Facebook vuelve a estar en el punto de mira tras otro fracaso estrepitoso. Sus herramientas de censura siguen siendo insuficientes y continúan exteriorizando la sensación de que el mundo que llevan moldeando desde hace más de una décadales queda grande, enorme. Por enésima vez, la debilidad de un joven que decidió quitarse la vida mientras lo retransmitía en vivo a través de Facebook Live fue vista en directo, sin filtros ni cortes publicitarios.
Shyam Sikarwar era un estudiante natural de la India de 22 años de edad que no pudo soportar el que su novia le dejara. Acudió al templo de su ciudad, Raybha, dejó una carta de cuatro páginas justificando su acción, pidiendo perdón a su familia por su “drástica decisión” e instándoles a que donaran sus órganos. Después, comenzó la grabación.
Fueron cuatro minutos en los que le dio tiempo a hablar a su audiencia a través del celular sin que ningún trabajador de la plataforma fuera capaz de descifrar su nítido mensaje. Primero pidió a las autoridades que no tomarán ninguna represalia contra nadie por un fallecimiento fruto de su voluntad y después rogó a su familia que publicaran fotos de su cuerpo inerte en su perfil de Facebook.
“La echo de menos y no puedo vivir sin ella. No puedo soportar el hecho de que se vaya a casar con otra persona. El estrés de haberla perdido me afectó tanto que he perdido mi trabajo”, describió en la misiva de despedida.
Su cuerpo apareció ahorcado y tras las investigaciones, la policía determinó que el chico estaba deprimido, desempleado y que su ex novia estaba a punto de casarse con otro joven. Fue la propia familia del fallecido la que cerró su perfil de la red social sin cumplir el último deseo que pidió Sikarwar.
La moda de usar Facebook Live para retransmitir hechos horribles se instauró casi desde el comienzo de esta utilidad, la cual nació en 2016 para los usuarios VIP y que se extendió rápidamente al resto de los internautas. Un click en el menú, tres segundos de cuenta atrás y una ventana al mundo en la que el contenido es ilimitado para una audiencia global que va más allá de los contactos. Un concepto que se desarrolló de la manera más interesante pero con unas zonas grises en las que han navegado suicidas, asesinos, terroristas, maltratadores y personas que aprovecharon la libertad para mostrar sus fatales debilidades o sus deseos más escabrosos.

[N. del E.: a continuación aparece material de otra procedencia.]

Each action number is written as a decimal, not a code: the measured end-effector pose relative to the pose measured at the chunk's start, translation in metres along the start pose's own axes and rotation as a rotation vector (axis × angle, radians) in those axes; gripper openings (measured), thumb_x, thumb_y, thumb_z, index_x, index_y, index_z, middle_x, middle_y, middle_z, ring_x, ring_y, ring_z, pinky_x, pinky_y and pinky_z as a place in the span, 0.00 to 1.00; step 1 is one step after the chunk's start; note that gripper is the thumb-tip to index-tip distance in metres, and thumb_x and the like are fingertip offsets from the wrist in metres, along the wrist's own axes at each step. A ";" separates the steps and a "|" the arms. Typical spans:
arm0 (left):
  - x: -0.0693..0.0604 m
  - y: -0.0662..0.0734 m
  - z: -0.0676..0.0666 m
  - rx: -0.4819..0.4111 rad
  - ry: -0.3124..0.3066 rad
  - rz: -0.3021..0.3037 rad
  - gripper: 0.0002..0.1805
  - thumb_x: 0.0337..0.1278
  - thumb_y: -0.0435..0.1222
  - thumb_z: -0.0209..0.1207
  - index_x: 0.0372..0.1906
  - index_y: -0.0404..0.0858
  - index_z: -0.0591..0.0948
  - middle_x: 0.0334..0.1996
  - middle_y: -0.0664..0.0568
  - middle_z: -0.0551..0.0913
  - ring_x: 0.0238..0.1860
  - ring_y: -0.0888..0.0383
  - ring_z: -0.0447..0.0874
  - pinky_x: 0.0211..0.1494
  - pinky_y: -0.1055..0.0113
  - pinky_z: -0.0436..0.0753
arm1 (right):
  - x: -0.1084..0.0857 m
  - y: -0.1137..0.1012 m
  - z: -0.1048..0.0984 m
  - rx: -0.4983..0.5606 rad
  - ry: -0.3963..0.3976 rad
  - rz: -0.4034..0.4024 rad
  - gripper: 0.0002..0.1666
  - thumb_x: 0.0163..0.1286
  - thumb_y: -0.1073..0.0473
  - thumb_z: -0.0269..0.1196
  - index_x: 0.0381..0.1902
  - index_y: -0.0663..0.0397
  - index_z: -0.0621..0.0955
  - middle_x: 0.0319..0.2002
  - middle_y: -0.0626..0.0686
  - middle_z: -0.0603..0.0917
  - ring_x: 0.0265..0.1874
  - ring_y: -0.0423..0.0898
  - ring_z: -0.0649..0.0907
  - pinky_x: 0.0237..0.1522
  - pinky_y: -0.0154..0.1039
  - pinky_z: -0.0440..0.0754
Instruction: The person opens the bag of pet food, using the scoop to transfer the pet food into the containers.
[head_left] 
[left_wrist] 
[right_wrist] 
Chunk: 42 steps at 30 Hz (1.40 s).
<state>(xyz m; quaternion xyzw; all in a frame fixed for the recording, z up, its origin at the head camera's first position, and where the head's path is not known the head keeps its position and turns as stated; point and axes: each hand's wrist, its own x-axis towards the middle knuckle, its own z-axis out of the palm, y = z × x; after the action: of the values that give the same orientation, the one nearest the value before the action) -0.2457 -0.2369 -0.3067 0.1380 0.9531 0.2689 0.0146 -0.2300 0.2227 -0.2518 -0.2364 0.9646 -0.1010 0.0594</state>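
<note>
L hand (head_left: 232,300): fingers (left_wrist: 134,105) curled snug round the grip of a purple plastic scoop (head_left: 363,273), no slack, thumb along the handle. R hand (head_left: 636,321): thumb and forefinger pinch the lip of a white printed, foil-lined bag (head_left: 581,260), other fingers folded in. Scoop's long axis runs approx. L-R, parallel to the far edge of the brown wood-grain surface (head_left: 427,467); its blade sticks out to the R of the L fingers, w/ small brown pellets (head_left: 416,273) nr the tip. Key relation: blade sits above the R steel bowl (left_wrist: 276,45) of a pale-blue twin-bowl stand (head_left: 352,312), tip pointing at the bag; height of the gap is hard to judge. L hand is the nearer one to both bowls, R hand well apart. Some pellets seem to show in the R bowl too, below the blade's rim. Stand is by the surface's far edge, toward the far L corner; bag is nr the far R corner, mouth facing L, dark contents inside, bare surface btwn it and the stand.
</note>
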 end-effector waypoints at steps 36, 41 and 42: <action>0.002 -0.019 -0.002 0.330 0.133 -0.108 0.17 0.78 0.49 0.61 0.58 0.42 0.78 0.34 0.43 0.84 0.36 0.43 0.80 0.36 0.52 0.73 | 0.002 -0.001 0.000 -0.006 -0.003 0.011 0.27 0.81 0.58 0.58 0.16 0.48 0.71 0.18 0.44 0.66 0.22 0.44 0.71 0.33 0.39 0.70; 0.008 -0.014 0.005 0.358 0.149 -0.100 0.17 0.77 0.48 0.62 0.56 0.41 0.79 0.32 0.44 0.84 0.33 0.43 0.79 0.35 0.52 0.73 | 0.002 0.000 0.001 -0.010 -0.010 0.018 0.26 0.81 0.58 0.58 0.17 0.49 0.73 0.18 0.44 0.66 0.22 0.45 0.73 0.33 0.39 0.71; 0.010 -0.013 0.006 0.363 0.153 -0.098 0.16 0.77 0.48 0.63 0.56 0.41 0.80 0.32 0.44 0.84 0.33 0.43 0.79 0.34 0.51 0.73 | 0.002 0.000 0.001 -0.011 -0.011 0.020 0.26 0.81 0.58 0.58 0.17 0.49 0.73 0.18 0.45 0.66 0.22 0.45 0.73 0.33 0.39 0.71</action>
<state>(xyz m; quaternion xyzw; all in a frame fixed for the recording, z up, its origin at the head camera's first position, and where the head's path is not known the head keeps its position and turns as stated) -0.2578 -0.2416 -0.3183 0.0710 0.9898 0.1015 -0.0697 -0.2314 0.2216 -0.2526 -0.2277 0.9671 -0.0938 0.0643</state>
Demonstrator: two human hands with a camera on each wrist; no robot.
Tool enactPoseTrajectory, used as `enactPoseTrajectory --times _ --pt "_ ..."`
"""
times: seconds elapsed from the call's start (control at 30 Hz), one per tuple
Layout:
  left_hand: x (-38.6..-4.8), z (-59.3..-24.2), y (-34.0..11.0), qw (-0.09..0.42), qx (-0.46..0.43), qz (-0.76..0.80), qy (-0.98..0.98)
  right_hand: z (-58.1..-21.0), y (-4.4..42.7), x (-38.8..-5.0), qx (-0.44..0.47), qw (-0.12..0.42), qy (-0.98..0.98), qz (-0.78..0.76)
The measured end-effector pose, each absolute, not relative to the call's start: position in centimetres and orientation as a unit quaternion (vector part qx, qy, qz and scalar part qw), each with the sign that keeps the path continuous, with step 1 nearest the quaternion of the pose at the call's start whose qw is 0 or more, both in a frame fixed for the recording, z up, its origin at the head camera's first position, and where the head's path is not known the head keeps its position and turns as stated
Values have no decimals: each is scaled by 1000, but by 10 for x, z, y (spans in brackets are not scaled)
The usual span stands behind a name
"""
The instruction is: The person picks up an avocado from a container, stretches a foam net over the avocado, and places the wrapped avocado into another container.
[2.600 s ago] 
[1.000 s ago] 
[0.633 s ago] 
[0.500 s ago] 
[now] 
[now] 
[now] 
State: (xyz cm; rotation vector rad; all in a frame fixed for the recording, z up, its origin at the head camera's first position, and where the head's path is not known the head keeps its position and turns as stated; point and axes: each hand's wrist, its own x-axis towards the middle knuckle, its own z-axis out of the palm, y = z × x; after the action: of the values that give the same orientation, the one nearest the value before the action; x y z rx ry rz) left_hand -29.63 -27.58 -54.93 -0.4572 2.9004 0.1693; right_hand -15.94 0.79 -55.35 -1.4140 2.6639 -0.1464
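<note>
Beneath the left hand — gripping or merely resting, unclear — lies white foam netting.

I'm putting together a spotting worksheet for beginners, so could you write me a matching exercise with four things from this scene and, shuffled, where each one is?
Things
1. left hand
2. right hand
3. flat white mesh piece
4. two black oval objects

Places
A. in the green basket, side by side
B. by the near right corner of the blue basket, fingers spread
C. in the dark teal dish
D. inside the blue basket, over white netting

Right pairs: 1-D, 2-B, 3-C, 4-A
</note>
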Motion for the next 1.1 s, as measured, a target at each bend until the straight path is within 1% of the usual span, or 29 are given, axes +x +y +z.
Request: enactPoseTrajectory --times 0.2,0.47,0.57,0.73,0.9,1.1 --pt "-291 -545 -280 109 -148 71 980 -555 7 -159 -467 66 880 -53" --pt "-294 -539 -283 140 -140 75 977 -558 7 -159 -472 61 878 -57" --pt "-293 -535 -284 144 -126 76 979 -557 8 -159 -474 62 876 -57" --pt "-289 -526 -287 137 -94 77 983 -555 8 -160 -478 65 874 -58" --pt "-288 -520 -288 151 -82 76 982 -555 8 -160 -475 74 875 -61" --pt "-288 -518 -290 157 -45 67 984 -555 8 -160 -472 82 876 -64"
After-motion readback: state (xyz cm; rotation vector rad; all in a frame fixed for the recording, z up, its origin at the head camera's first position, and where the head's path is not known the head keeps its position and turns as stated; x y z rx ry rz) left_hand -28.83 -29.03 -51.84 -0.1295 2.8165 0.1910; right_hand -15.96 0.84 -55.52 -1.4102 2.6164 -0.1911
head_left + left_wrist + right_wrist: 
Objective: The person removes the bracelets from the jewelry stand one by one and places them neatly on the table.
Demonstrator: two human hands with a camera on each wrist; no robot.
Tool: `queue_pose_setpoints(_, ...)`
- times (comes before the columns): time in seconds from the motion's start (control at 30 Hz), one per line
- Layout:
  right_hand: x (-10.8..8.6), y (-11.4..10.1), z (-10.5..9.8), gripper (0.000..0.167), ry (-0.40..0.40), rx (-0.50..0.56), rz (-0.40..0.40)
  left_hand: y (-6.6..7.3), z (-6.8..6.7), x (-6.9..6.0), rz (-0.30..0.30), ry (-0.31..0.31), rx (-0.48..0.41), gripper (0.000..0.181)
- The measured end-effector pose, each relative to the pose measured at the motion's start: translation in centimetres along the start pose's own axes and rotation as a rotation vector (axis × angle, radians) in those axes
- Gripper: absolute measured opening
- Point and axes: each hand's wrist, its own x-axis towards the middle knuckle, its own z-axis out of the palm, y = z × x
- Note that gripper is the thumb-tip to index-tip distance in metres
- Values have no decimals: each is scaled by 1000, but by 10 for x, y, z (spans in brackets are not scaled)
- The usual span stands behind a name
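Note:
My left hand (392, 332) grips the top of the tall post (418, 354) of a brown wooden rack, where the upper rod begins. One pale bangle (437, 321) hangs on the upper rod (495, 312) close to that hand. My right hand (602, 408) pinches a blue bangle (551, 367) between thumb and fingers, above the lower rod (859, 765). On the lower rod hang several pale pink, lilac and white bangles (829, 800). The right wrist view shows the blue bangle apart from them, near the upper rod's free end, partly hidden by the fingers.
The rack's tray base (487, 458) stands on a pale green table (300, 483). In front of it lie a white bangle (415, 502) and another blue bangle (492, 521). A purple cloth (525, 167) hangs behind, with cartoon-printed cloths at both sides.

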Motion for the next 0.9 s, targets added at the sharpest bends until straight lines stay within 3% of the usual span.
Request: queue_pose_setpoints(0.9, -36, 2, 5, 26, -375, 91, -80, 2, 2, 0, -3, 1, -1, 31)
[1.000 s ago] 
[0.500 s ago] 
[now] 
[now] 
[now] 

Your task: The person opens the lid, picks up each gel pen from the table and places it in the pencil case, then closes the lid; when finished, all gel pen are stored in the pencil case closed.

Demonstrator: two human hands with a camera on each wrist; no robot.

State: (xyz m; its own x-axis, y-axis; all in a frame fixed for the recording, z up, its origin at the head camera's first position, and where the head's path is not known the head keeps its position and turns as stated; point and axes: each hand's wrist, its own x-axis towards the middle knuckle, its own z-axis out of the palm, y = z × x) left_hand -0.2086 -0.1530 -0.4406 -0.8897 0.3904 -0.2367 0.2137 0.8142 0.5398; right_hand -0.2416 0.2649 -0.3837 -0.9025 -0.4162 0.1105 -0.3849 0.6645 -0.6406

Para intentar frenar este tipo de acciones, Mark Zuckerberg contrató a 3,000 personas encargadas de censurar todo aquel contenido que no fuera apto para mostrar a la audiencia. Quizás sirvió para reducirlo pero no fue suficiente para erradicarlo. Uno de los eventos más trágicos vividos este año fue el atentado de Christchurch en Nueva Zelanda, que no solo fue retransmitido en Facebook sino que saltó a otras plataformas sin freno alguno.
Antes y después de los ataques que dejaron medio centenar de fallecidos repartidos en varias mezquitas, Facebook Live también emitió las muertes de Jared McLemore, un joven de 33 años que se prendió fuego; o James M. Jeffrey, quien lo hizo por la vía rápida con un disparo en la cabeza. A un joven turco, Erdogan Ceren, nadie le creía cuando gritó a los cuatro vientos que acabaría con su vida, hasta que lo hizo en directo. La lista de este tipo de casos emitidos sin censura es de lo más extensa y se cuentan por decenas. En ella se incluye el de Steve Stephens, quien asesinó a un hombre de 74 años de edad de manera aleatoria mientras lo emitía sin filtros.
El último incidente evidencia unas carencias que a su vez reflejan la imposibilidad de Facebook para resolver el problema de este tipo de emisiones que llegan a todos los públicos. Resulta difícil de creer que sea tan sencillo tener la capacidad para grabar acciones de la vida real con tanta libertad, sin unos límites que eviten la debacle de nuestra sociedad retransmitida en vivo y por contra se concentren en otros menesteres alejados del morbo por el morbo. La responsabilidad reside en Zuckerberg y su equipo, que parecen más preocupados por censurar obras de arte que en buscar soluciones más efectivas, aunque tampoco hay que olvidar que el miedo convenido de la censura está haciendo que organismos internacionales de Occidente no estén tomándose en serio un asunto que se le ha ido de las manos a unos y a otros.
La revolución tecnológica sigue avanzando a la velocidad de la luz mientras el mastodonte contempla la vida con el pasmo propio de la incapacidad.